Rolls-Royce ends bribery settlements in US, UK, Brazil

Rolls-Royce concludes bribery settlements in US, UK, Brazil copy

 

Bloomberg

Rolls-Royce Holdings Plc won approval from a UK judge for its settlement with British prosecutors as the US Justice Department unsealed a parallel agreement with the company in Ohio the day after the company announced it would pay $800 million in total to resolve bribery probes in both countries as well as Brazil.
In London, Judge Brian Leveson granted the so-called deferred prosecution agreement on Tuesday. The British DPA covers actions dating as far back as 1989, while the US one covers a period beginning in 2000. Under both, the company avoids prosecution as long as it abides by the terms of the settlement, which includes the fine and assisting in the prosecution of any individuals.
“The global nature of this crime requires a global response,” Andrew Weissmann, chief of the US Justice Department’s Fraud Section, said in a statement Tuesday. Rolls-Royce admitted to paying bribes to secure contracts in countries including Thailand, Kazakhstan, Azerbaijan, Angola and Iraq, as well as Brazil.
The settlement is a boost for Chief Executive Officer Warren East, who can concentrate on turning around the ailing engine-maker, and the company’s shares had their biggest jump since July. When announcing the agreements Monday, Rolls said 2016 profit and cash would be ahead of expectations when it releases results next month.
In the UK, the accord was heralded as cementing a style of resolution that’s relatively new to the country.
The DPAs were introduced in the UK in 2014, and the Serious Fraud Office has secured pleas under them twice since then.
“This is the SFO’s third DPA, and clearly the most ambitious.

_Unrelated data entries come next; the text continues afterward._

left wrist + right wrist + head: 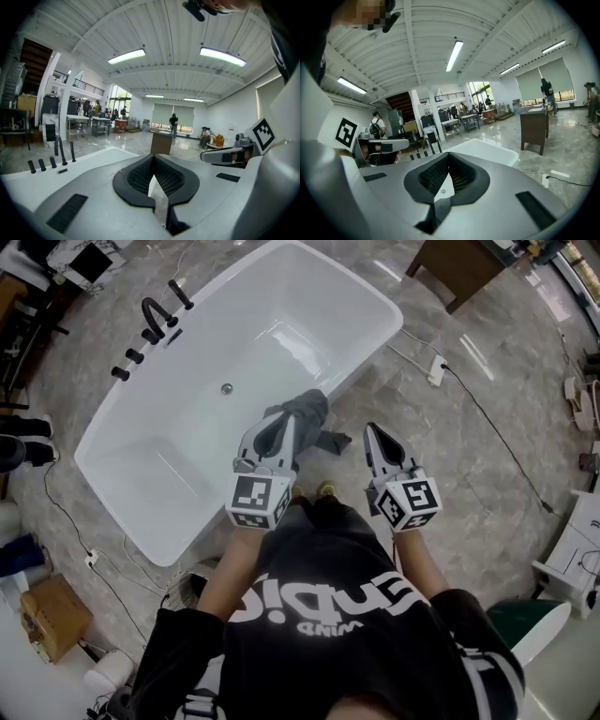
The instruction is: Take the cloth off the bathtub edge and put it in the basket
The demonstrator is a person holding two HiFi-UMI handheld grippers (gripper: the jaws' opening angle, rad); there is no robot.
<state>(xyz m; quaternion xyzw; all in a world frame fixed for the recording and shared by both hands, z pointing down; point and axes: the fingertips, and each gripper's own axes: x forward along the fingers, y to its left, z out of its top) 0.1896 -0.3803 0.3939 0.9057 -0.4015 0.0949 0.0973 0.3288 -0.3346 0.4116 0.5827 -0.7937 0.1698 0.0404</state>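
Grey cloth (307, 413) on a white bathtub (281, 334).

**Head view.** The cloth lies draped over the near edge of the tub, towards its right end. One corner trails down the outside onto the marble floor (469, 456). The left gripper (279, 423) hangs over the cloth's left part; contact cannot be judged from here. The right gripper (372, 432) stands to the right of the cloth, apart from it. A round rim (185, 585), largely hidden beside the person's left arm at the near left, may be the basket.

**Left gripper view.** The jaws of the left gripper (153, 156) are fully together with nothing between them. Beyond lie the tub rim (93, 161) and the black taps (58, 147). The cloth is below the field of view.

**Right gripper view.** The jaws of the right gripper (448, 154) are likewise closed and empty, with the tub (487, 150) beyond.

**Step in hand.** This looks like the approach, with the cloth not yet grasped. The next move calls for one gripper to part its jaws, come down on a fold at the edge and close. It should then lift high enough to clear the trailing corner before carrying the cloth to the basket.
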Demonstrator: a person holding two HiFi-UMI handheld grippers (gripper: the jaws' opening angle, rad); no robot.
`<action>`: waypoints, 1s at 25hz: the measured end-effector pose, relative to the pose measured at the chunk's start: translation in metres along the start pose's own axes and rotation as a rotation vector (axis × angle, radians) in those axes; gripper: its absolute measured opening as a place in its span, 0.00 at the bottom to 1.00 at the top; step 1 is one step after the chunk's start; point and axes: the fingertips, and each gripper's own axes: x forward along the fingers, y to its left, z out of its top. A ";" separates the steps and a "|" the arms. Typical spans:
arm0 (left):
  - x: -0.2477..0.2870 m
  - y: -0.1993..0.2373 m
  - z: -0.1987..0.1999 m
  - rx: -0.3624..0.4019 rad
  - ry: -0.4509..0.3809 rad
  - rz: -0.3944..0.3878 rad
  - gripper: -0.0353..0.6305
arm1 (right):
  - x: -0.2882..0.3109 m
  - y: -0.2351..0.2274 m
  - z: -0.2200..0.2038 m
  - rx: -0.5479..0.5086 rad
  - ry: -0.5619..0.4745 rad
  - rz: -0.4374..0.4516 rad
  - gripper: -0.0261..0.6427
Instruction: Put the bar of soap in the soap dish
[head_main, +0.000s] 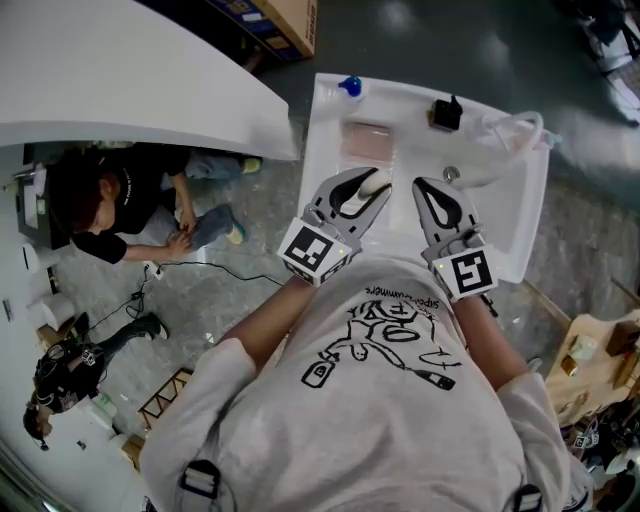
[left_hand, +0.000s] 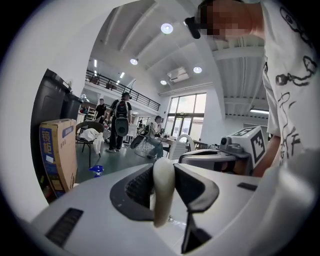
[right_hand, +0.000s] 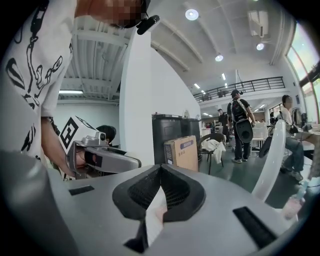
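Carry step: the left gripper (head_main: 368, 192) pinches the soap (left_hand: 162, 192) edge-on over the sink (head_main: 525, 230). The right gripper (head_main: 428, 192) hangs beside it, jaws pressed together on nothing. Next, the soap likely needs carrying to the pinkish dish (head_main: 367, 140) further back, then lowering and releasing. The dish is blurred, so its contents are unclear.

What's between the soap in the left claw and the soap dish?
Nothing: bare sink separates the soap from the dish, per the head view.
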 end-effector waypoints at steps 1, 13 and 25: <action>0.001 0.001 -0.003 -0.004 0.006 0.000 0.24 | 0.001 -0.001 -0.004 0.000 0.013 -0.001 0.07; 0.013 0.019 -0.043 0.001 0.076 0.011 0.24 | 0.023 -0.011 -0.043 0.028 0.107 -0.011 0.07; 0.029 0.033 -0.080 0.040 0.163 0.013 0.24 | 0.040 -0.017 -0.088 0.047 0.185 0.006 0.07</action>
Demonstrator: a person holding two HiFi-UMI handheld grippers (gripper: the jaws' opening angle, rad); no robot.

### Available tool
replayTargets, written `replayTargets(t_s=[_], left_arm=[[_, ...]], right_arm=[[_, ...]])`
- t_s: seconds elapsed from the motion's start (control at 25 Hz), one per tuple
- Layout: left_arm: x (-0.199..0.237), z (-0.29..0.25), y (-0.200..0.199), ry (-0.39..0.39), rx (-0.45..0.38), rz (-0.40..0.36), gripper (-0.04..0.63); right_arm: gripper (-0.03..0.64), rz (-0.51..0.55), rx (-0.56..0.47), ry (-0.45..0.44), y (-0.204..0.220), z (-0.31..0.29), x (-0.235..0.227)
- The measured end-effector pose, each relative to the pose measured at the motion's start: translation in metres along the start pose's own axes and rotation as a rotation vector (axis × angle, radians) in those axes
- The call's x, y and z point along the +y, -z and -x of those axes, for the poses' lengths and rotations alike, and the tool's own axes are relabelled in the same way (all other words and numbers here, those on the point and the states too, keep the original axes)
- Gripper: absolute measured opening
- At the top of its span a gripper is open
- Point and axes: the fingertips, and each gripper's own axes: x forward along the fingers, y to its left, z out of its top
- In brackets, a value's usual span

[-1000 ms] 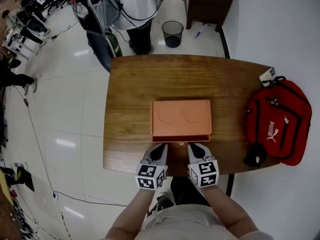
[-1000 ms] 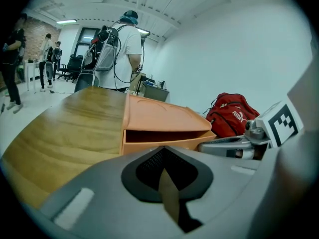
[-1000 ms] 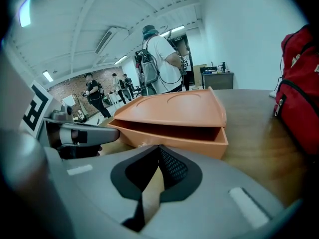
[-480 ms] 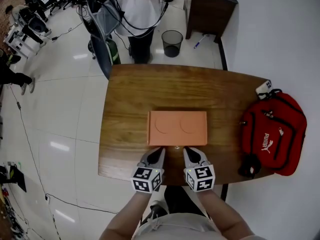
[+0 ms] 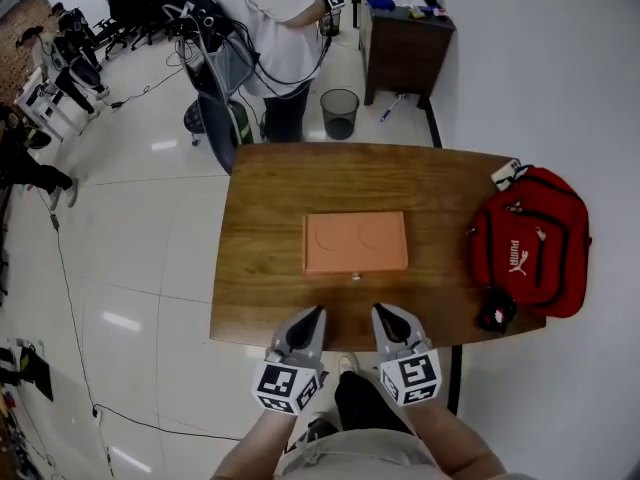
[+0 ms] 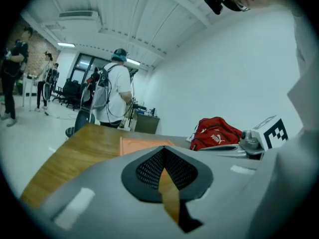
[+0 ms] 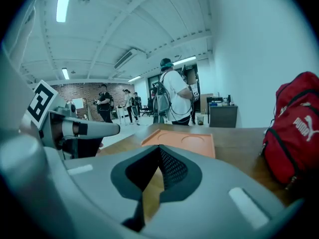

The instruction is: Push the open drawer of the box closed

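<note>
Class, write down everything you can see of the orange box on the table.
The orange box is flat, rectangular and plastic-looking, with two shallow round recesses in its top. Its drawer looks shut, with a small knob on the near face. It lies centred on the wooden table. Neither the left claw nor the right claw touches it.

Right gripper is holding its jaws together, nothing between them, pointing at orange box lying on counter. Red backpack is sitting right; left gripper is hovering left.
</note>
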Motion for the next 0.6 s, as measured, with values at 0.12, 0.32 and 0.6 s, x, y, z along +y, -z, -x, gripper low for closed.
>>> replayTargets(t_s=[0.12,0.32,0.6], left_arm=[[-0.026,0.039,-0.032,0.011,-0.080,-0.105,0.006],[-0.066,0.102,-0.053,0.056,-0.159,-0.173,0.006],[-0.099,0.181,-0.049,0.073,-0.223,-0.191,0.006]], right_arm=[[0.006,0.026,-0.084,0.026,-0.022,0.034,0.018],[0.006,0.069,-0.192,0.064,-0.052,0.096,0.051],[0.005,0.112,-0.268,0.095,-0.055,0.169,0.095]])
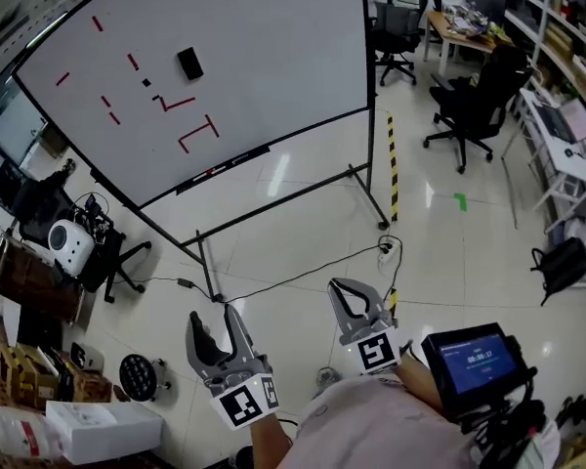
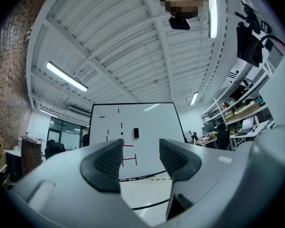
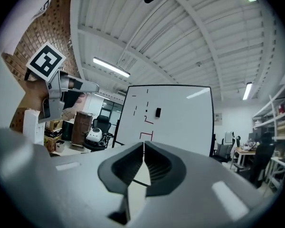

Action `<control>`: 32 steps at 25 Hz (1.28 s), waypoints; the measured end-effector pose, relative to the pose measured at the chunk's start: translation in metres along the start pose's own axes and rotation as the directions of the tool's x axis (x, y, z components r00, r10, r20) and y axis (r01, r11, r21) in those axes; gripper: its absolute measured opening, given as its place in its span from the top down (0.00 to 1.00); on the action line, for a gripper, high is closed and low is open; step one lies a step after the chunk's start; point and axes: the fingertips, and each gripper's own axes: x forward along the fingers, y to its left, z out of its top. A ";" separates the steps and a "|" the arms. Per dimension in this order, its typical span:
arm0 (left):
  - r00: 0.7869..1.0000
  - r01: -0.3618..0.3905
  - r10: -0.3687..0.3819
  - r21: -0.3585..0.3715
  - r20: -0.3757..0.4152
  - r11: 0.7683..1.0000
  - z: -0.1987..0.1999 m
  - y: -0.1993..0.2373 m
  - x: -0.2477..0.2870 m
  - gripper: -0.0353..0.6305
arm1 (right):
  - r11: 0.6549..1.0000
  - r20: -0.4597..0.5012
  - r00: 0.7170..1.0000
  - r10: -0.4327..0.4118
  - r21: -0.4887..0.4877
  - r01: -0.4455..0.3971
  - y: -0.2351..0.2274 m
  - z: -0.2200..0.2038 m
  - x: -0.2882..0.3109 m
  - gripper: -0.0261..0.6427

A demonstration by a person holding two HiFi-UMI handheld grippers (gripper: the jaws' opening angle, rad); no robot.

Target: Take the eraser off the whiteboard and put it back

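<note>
A black eraser (image 1: 189,63) sticks to the big whiteboard (image 1: 273,47) among short red marks, far ahead of both grippers. My left gripper (image 1: 215,322) is low in the head view, open with nothing between its jaws. My right gripper (image 1: 346,287) is beside it, shut on nothing. In the left gripper view the eraser (image 2: 136,133) shows on the whiteboard (image 2: 152,120) beyond the gap of the left gripper (image 2: 140,158). The right gripper view has the eraser (image 3: 157,112) above the closed right gripper (image 3: 143,148), and the left gripper (image 3: 61,87) at upper left.
The whiteboard stands on a black wheeled frame (image 1: 366,179) with a cable and power strip (image 1: 386,250) on the floor. Office chairs (image 1: 474,106) and desks are at the right. A chair with a white device (image 1: 73,244) and boxes (image 1: 98,428) are at the left.
</note>
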 end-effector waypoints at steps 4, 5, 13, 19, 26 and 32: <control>0.999 0.042 -0.042 -0.046 0.012 0.998 0.002 -0.020 0.007 0.60 | 0.999 -0.044 0.999 -0.005 0.048 0.007 -0.010 -0.003 0.010 0.96; 0.998 0.057 -0.056 -0.054 0.014 0.997 0.002 -0.028 0.010 0.60 | 0.999 -0.039 0.999 0.000 0.043 0.002 -0.014 -0.003 0.014 0.96; 0.978 0.210 -0.210 -0.032 0.010 0.977 0.003 -0.086 -0.002 0.60 | 1.000 -0.012 1.000 -0.019 -0.018 0.018 -0.023 0.000 0.001 0.96; 0.976 0.219 -0.218 -0.029 0.019 0.975 0.007 -0.087 -0.013 0.60 | 0.999 -0.004 1.000 -0.026 -0.033 0.026 -0.020 0.003 -0.009 0.96; 0.979 0.201 -0.201 -0.039 0.017 0.979 0.006 -0.085 -0.019 0.60 | 0.999 0.016 1.000 -0.018 -0.043 0.019 -0.015 0.006 -0.012 0.96; 0.978 0.206 -0.206 -0.037 0.016 0.978 0.006 -0.088 -0.023 0.60 | 0.998 0.025 1.000 -0.019 -0.053 0.020 -0.013 0.008 -0.014 0.96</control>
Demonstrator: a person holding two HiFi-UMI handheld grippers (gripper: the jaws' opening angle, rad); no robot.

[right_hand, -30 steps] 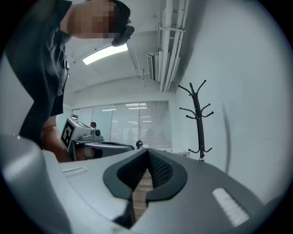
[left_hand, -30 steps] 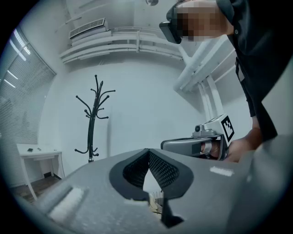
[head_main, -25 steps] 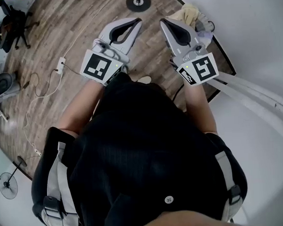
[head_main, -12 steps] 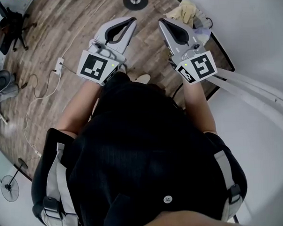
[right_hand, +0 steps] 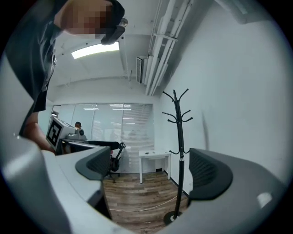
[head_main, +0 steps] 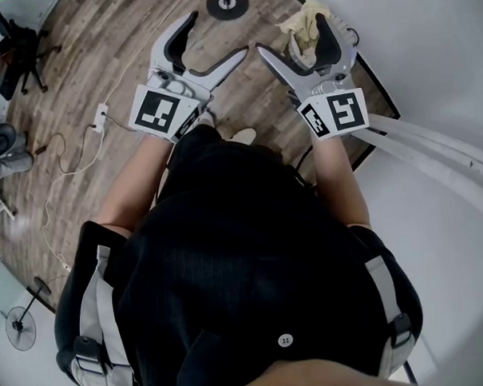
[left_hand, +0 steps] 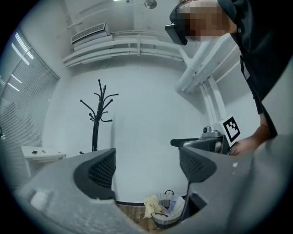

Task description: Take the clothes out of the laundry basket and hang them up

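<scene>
Both pairs of jaws have swung apart since a second ago, when they lay closed. The left gripper (head_main: pixel 217 36) and the right gripper (head_main: pixel 290 36) are now opening wide, with nothing between them, held out at chest height. Below and ahead to the right, the laundry basket (left_hand: pixel 165 221) stands upright on the wooden floor (head_main: pixel 99 50) by the wall, its mouth up. It lies just past the right gripper in the head view, so that hand looks the nearer, and the reach would be forward and down. A yellow cloth (left_hand: pixel 152 205) hangs lengthwise down over the rim on the left, with a pale cloth (left_hand: pixel 176 203) beside it. Farther left, the coat stand (right_hand: pixel 179 151) stands upright, well apart from the basket.
</scene>
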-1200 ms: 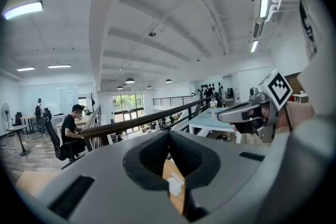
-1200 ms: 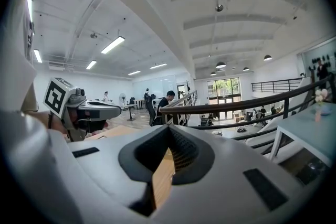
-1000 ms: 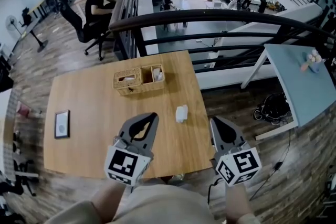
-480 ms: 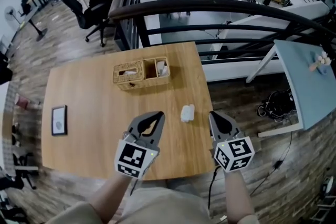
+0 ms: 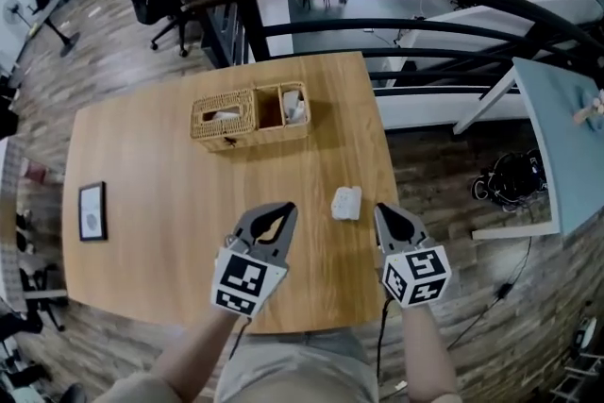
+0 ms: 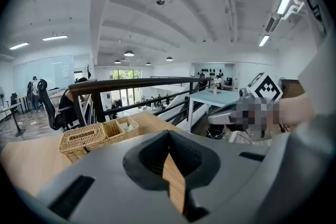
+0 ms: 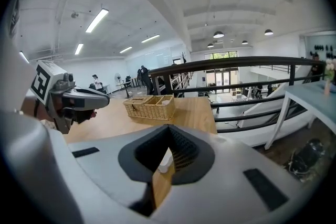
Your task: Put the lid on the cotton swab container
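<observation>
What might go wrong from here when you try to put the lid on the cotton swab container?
1. The small white container lies near the table's right edge, so a nudge from the right gripper might push it off.
2. The right gripper and the left gripper both have their jaws together and hold nothing. Reaching in like that would probably knock the container rather than grip it.
3. Lid and box cannot be told apart here, so the wrong part may be gripped.
</observation>
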`<state>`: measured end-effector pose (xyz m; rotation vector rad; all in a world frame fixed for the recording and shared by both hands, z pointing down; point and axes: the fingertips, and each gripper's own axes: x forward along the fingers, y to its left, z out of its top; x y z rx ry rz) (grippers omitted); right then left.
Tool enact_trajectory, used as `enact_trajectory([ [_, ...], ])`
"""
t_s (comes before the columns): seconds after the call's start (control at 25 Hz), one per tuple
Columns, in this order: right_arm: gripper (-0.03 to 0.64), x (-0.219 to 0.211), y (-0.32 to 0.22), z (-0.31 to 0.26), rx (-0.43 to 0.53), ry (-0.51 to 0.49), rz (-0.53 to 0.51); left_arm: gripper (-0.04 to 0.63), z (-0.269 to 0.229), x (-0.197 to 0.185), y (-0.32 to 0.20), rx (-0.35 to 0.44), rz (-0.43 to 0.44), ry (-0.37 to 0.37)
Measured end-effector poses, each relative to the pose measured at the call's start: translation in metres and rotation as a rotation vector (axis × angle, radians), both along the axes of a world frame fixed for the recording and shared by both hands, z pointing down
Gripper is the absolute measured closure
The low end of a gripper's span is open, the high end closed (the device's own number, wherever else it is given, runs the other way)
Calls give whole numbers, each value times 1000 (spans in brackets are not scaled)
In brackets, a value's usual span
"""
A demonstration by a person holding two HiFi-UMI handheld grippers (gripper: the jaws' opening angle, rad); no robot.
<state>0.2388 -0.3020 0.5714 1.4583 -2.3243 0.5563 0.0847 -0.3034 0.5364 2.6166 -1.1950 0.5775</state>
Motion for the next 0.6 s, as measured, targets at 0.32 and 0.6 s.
enact_trajectory([
  [0.32,592,-11,-17,32,-38,4,-10,572,35,-5,-9,-40,11,10],
  [0.6,592,-36,-25,49,-61,29,-49,572,41,-8,-11,-52,26,5],
])
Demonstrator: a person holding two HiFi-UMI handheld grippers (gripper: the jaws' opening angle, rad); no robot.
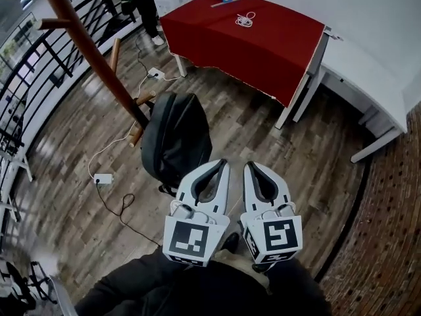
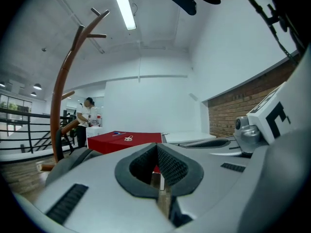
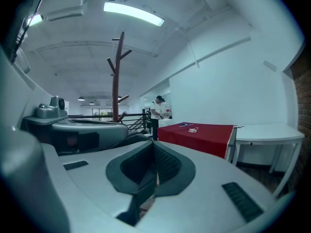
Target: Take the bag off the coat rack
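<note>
2 tools, left gripper and right gripper, are hovering empty, jaws pressed together, near the bag on the coat rack; the reaching step seems in hand, needing opening next.

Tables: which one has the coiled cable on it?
The red-covered table, nearer the rack. The white cable lies there near a blue item. The white table is the other.

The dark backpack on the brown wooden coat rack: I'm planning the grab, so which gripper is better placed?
Probably left: the left gripper lies nearest the dark backpack; the right gripper is farther off. Both are shut and must open first.
</note>
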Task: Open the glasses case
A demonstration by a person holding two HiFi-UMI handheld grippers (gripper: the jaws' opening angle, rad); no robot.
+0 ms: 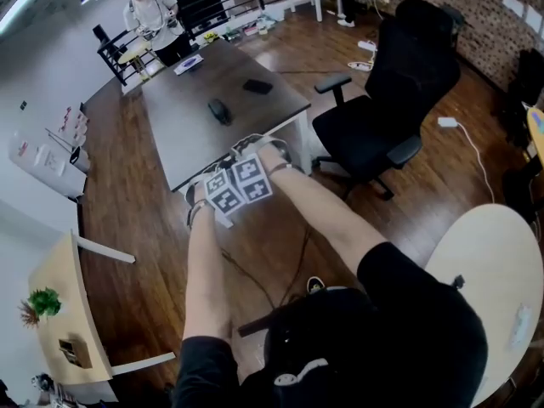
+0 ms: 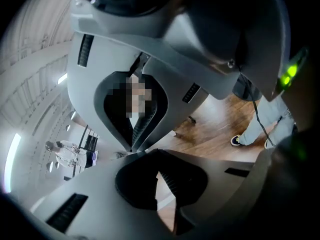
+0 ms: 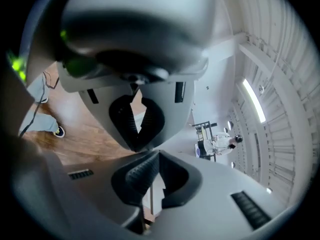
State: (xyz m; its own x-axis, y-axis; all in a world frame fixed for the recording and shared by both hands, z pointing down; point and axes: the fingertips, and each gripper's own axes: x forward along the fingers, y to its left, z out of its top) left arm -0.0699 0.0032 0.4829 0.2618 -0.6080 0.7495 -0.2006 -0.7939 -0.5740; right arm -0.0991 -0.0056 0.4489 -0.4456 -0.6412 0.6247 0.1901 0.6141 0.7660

In scale, it rivals the sort of penalty we are used to seeing extracted by the US authorities,” said Neil Swift, a London lawyer at Peters & Peters. “There will be a great deal of interest in seeing whether former Rolls-Royce executives are going to be prosecuted.”

CAR AND CASH
The 12-count British indictment, which has been suspended for the term of the DPA, contains details of how Rolls employees paid bribes to intermediaries and foreign officials to win tenders from 1989 to 2013 in seven countries, including Russia, India and Nigeria. In one example, the SFO said an individual in Indonesia received $2.25 million and a Rolls-Royce Silver Spirit car from the company.
The investigation started in 2012 after allegations of bribery at Rolls emerged in various internet postings, provoking the company to tell the SFO about them. Rolls started an internal inquiry and in 2013 the SFO opened a formal probe. Rolls’s cooperation with the SFO was key in the decision to offer the company a DPA, lawyers for the agency told the court. The SFO has reviewed more than 30 million documents throughout the case.
“A cynic (or irresponsible company) might look at the costs which Rolls-Royce have incurred in their own investigation and wonder whether it be more sensible to keep quiet,” said Leveson in his judgment. But whatever the costs a “conviction would almost inevitably spell a far greater disaster than has befallen Rolls-Royce.”
East took over in 2015, and none of
the current board members were in place at the time the conduct occurred, according to Rolls.
The UK indictment alleges Rolls paid bribes to employees at companies including Thai Airways International Pcl, Gazprom PAO and China Eastern Airlines Corp Ltd. In the case of China Eastern Airlines some of the money was given to allow employees of the airline to attend a two-week business course at Columbia University, stay in a four-star hotel and enjoy “lavish” extracurricular activities.
The shares rose 4.4 percent to close at 694.5 pence. They rose 16 percent last year, after losing a third of their value in 2015. “The past practices that have been uncovered do not reflect the manner in which Rolls-Royce does business today,” East said in a statement. “We now conduct ourselves in a fundamentally different way. We have zero tolerance of business misconduct of any sort.”